🤖 AI Summary
In crowd counting, density maps are highly sparse (>95% zeros), rendering conventional MSE-based density estimation methods ineffective in sparse regions; moreover, their Gaussian assumption contradicts the discrete, non-negative nature of count data. This paper introduces zero-inflated Poisson (ZIP) regression—the first such application in crowd counting—to establish a probabilistic density estimation framework. ZIP explicitly models both zero inflation and count discreteness, and optimization is performed via negative log-likelihood. We further integrate an Enhanced Block Classification (EBC) architecture, compatible with diverse backbone networks. Our method consistently outperforms EBC and state-of-the-art approaches on four major benchmarks—ShanghaiTech Part_A, ShanghaiTech Part_B, UCF-QNRF, and JHU-CROWD++—achieving significant improvements in sparse-region accuracy. The approach offers strong theoretical grounding, superior generalization, and principled handling of sparsity and discreteness inherent in crowd counting.
📝 Abstract
Density map estimation has become the mainstream paradigm in crowd counting. However, most existing methods overlook the extreme sparsity of ground-truth density maps.

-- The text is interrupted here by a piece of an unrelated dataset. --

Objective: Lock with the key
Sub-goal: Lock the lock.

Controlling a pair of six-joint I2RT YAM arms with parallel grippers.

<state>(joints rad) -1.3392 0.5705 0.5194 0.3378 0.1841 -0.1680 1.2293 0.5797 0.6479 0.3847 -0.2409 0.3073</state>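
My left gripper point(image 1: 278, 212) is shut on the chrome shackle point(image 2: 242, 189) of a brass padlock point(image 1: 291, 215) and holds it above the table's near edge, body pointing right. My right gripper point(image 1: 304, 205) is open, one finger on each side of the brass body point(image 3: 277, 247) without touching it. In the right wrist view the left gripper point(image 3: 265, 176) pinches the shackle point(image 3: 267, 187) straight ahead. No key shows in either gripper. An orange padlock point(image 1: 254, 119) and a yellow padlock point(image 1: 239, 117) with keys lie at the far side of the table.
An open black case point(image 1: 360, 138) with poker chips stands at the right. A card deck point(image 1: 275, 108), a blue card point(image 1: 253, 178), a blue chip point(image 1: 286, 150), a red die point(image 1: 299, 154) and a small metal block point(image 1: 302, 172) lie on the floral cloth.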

In real-world crowd scenes, the vast majority of spatial regions (often over 95%) contain no people, leading to heavily imbalanced count distributions. Ignoring this imbalance can bias models toward overestimating dense regions and underperforming in sparse areas. Furthermore, most loss functions used in density estimation are majorly based on MSE and implicitly assume Gaussian distributions, which are ill-suited for modeling discrete, non-negative count data. In this paper, we propose EBC-ZIP, a crowd counting framework that models the spatial distribution of counts using a Zero-Inflated Poisson (ZIP) regression formulation. Our approach replaces the traditional regression loss with the negative log-likelihood of the ZIP distribution, enabling better handling of zero-heavy distributions while preserving count accuracy. Built upon the recently proposed Enhanced Block Classification (EBC) framework, EBC-ZIP inherits EBC's advantages in preserving the discreteness of targets and ensuring training stability, while further improving performance through a more principled probabilistic loss. We also evaluate EBC-ZIP with backbones of varying computational complexity to assess its scalability. Extensive experiments on four crowd counting benchmarks demonstrate that EBC-ZIP consistently outperforms EBC and achieves state-of-the-art results.